(Task item):
Repeat the entries below in full, with every character unchanged.
..............................
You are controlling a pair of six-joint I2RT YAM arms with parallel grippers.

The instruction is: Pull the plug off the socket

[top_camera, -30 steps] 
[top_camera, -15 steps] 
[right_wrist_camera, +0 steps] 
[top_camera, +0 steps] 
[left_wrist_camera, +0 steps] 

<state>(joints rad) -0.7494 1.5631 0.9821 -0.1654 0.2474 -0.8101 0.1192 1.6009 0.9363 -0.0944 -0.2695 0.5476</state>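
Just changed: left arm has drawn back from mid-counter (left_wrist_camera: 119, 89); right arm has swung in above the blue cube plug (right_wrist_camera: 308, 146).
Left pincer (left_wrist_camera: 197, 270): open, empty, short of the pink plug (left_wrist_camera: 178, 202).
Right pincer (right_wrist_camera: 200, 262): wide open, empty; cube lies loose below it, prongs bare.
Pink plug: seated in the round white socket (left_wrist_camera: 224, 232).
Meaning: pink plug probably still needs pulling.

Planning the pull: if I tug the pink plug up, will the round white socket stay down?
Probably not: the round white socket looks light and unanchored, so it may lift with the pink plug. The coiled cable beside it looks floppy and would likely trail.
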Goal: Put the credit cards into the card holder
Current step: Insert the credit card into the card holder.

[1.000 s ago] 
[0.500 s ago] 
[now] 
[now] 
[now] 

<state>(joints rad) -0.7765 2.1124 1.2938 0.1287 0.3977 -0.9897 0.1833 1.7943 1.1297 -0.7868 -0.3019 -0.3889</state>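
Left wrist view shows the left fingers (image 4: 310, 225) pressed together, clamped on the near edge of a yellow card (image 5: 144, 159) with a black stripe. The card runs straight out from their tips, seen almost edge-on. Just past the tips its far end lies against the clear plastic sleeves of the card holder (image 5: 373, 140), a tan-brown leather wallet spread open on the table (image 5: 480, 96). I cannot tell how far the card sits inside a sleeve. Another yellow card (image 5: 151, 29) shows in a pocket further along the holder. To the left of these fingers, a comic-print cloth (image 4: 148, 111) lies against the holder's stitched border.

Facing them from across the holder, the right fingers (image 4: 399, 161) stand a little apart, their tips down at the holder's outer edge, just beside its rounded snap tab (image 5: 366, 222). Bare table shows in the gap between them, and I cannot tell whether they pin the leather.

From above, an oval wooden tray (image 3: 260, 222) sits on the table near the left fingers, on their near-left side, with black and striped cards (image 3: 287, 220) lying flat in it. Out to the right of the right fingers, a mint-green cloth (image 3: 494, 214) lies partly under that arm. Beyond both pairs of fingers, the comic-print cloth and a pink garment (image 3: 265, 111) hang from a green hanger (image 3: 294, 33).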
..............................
(Reply to the exercise):
You are controlling a pair of six-joint I2RT YAM arms with parallel grippers.

The instruction is: Pull the plug off the socket

[top_camera, -30 steps] 
[top_camera, -15 steps] 
[right_wrist_camera, +0 steps] 
[top_camera, +0 steps] 
[left_wrist_camera, +0 steps] 

<state>(joints rad) -0.7494 1.5631 0.9821 -0.1654 0.2474 -0.8101 0.1192 1.6009 0.9363 -0.0944 -0.2695 0.5476</state>
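Just changed: left arm has drawn back from mid-counter (left_wrist_camera: 119, 89); right arm has swung in above the blue cube plug (right_wrist_camera: 308, 146).
Left pincer (left_wrist_camera: 197, 270): open, empty, short of the pink plug (left_wrist_camera: 178, 202).
Right pincer (right_wrist_camera: 200, 262): wide open, empty; cube lies loose below it, prongs bare.
Pink plug: seated in the round white socket (left_wrist_camera: 224, 232).
Meaning: pink plug probably still needs pulling.

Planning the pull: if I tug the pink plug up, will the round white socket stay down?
Probably not: the round white socket looks light and unanchored, so it may lift with the pink plug. The coiled cable beside it looks floppy and would likely trail.
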Goal: Put the credit cards into the card holder
Current step: Insert the credit card into the card holder.

[1.000 s ago] 
[0.500 s ago] 
[now] 
[now] 
[now] 

<state>(joints rad) -0.7765 2.1124 1.2938 0.1287 0.3977 -0.9897 0.1833 1.7943 1.1297 -0.7868 -0.3019 -0.3889</state>
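Left wrist view shows the left fingers (image 4: 310, 225) pressed together, clamped on the near edge of a yellow card (image 5: 144, 159) with a black stripe. The card runs straight out from their tips, seen almost edge-on. Just past the tips its far end lies against the clear plastic sleeves of the card holder (image 5: 373, 140), a tan-brown leather wallet spread open on the table (image 5: 480, 96). I cannot tell how far the card sits inside a sleeve. Another yellow card (image 5: 151, 29) shows in a pocket further along the holder. To the left of these fingers, a comic-print cloth (image 4: 148, 111) lies against the holder's stitched border.

Facing them from across the holder, the right fingers (image 4: 399, 161) stand a little apart, their tips down at the holder's outer edge, just beside its rounded snap tab (image 5: 366, 222). Bare table shows in the gap between them, and I cannot tell whether they pin the leather.

From above, an oval wooden tray (image 3: 260, 222) sits on the table near the left fingers, on their near-left side, with black and striped cards (image 3: 287, 220) lying flat in it. Out to the right of the right fingers, a mint-green cloth (image 3: 494, 214) lies partly under that arm. Beyond both pairs of fingers, the comic-print cloth and a pink garment (image 3: 265, 111) hang from a green hanger (image 3: 294, 33).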

Nothing further is needed to complete this exercise.